◆ **Task statement**
Retype exactly what runs from the first line of the data to the line with "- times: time", keeping both of those lines and skipping pictures.

◆ **Provided data**
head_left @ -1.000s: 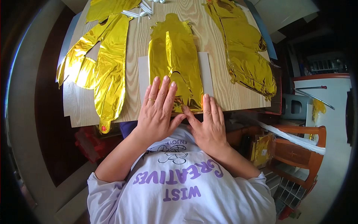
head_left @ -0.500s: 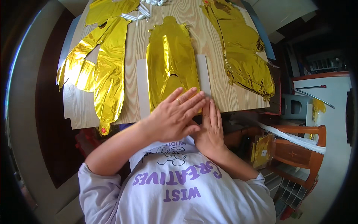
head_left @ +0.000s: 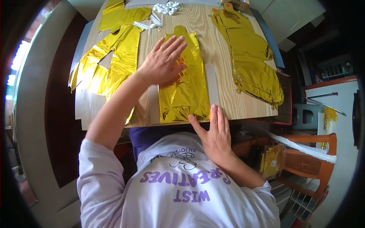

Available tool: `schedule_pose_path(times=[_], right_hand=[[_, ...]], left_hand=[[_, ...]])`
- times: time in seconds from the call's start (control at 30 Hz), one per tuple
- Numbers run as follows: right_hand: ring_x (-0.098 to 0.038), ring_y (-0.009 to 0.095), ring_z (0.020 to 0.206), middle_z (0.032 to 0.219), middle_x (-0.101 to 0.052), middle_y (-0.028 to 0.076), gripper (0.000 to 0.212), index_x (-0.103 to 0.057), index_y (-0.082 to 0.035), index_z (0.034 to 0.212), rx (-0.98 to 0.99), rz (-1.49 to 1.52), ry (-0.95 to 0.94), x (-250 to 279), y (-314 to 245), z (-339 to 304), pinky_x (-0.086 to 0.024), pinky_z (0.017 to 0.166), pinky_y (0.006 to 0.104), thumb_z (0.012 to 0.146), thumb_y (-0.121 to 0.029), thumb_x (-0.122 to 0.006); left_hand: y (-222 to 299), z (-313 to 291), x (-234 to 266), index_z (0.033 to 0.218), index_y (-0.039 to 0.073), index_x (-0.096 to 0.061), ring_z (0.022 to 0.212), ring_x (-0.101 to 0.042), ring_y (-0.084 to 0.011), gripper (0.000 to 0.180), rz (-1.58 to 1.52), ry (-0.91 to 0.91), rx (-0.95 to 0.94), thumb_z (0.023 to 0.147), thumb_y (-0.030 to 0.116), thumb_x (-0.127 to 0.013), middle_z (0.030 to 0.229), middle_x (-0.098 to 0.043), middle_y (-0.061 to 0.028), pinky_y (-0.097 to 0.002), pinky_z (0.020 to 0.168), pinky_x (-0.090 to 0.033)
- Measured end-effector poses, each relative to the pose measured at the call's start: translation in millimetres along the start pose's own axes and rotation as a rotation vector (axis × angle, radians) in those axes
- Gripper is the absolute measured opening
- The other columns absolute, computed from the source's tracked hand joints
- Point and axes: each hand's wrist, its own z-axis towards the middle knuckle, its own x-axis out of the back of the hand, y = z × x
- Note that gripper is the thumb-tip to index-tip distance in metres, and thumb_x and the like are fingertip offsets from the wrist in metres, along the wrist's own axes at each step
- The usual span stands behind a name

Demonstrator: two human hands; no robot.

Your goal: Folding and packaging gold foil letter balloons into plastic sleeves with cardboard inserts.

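Observation:
A flat gold foil balloon (head_left: 186, 87) lies in the middle of the wooden table (head_left: 220, 60), on a pale sheet (head_left: 213, 85). My left hand (head_left: 163, 60) rests flat on the balloon's upper left part, fingers spread. Flat at the table's near edge lies my right hand (head_left: 215, 131), its fingertips touching the balloon's lower right corner. Neither hand grips anything.
More flat gold foil balloons lie at the left (head_left: 110, 64) and the right (head_left: 251, 60) of the table. White sticks (head_left: 150, 23) and small white pieces (head_left: 167, 7) sit at the far edge. A wooden chair (head_left: 308, 163) with gold packets (head_left: 272, 161) stands at my right.
My left hand has moved from the near edge up the balloon to its upper part. My right hand stays at the near edge.

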Motion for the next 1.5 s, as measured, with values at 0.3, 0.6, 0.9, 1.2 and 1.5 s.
schedule_pose_path(times=[0.3, 0.6, 0.9, 1.2, 1.5], right_hand=[[-0.058, 0.04, 0.12, 0.13, -0.058, 0.027, 0.061, -0.049, -0.004, 0.143, -0.227, 0.634, -0.181, 73, 71, 67, -0.047, 0.102, 0.0459, 0.089, -0.021, -0.074], [-0.064, 0.025, 0.101, 0.104, -0.064, 0.014, 0.041, -0.061, -0.001, 0.107, -0.132, 0.425, -0.523, 29, 132, 181, -0.052, 0.084, 0.035, 0.08, -0.021, -0.083], [-0.063, 0.01, 0.063, 0.082, -0.065, 0.003, 0.012, -0.06, -0.005, 0.098, -0.465, 0.81, -0.29, 3, 178, 208, -0.047, 0.051, 0.0241, 0.094, -0.012, -0.069], [-0.064, 0.01, 0.063, 0.08, -0.067, 0.004, 0.014, -0.061, -0.004, 0.103, -0.589, 0.752, -0.249, 47, 230, 185, -0.045, 0.05, 0.0249, 0.091, -0.008, -0.067], [-0.067, 0.025, 0.086, 0.096, -0.069, 0.012, 0.027, -0.063, 0.0, 0.112, -0.328, 0.524, -0.198, 17, 130, 151, -0.053, 0.077, 0.0372, 0.092, -0.017, -0.069]], left_hand=[[150, -83, 46, 0.154, -0.004, -0.034, 0.15, -0.029, -0.0417, 0.093, -0.176, -0.012, 0.169, 0.09, 0.057, -0.062, 0.161, -0.033, -0.0235, -0.0552, 0.123, -0.019], [147, -98, 36, 0.153, 0.001, -0.038, 0.151, -0.03, -0.0369, 0.096, -0.133, -0.088, 0.154, 0.075, 0.04, -0.078, 0.161, -0.036, -0.0177, -0.0536, 0.123, -0.021], [148, -112, 24, 0.15, 0.004, -0.044, 0.149, -0.036, -0.0327, 0.068, 0.038, 0.028, 0.078, 0.088, 0.023, -0.063, 0.157, -0.043, -0.0152, -0.052, 0.122, -0.025], [140, -93, 57, 0.155, -0.001, -0.035, 0.149, -0.031, -0.04, 0.076, -0.349, 0.161, 0.34, 0.085, 0.016, -0.061, 0.16, -0.035, -0.0203, -0.0551, 0.123, -0.016], [157, -74, 52, 0.152, -0.003, -0.037, 0.15, -0.028, -0.0435, 0.077, -0.428, 0.05, 0.285, 0.092, 0.037, -0.065, 0.158, -0.038, -0.0222, -0.0571, 0.122, -0.019]])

◆ **Answer for this exercise**
head_left @ -1.000s: 
head_left @ -0.500s: 
head_left @ +0.000s: 

Available tool: `schedule_pose_path(times=[_], right_hand=[[_, ...]], left_hand=[[_, ...]])`
- times: time in seconds from the call's start (control at 30 Hz), one per tuple

For this exercise, nothing further remains to be done.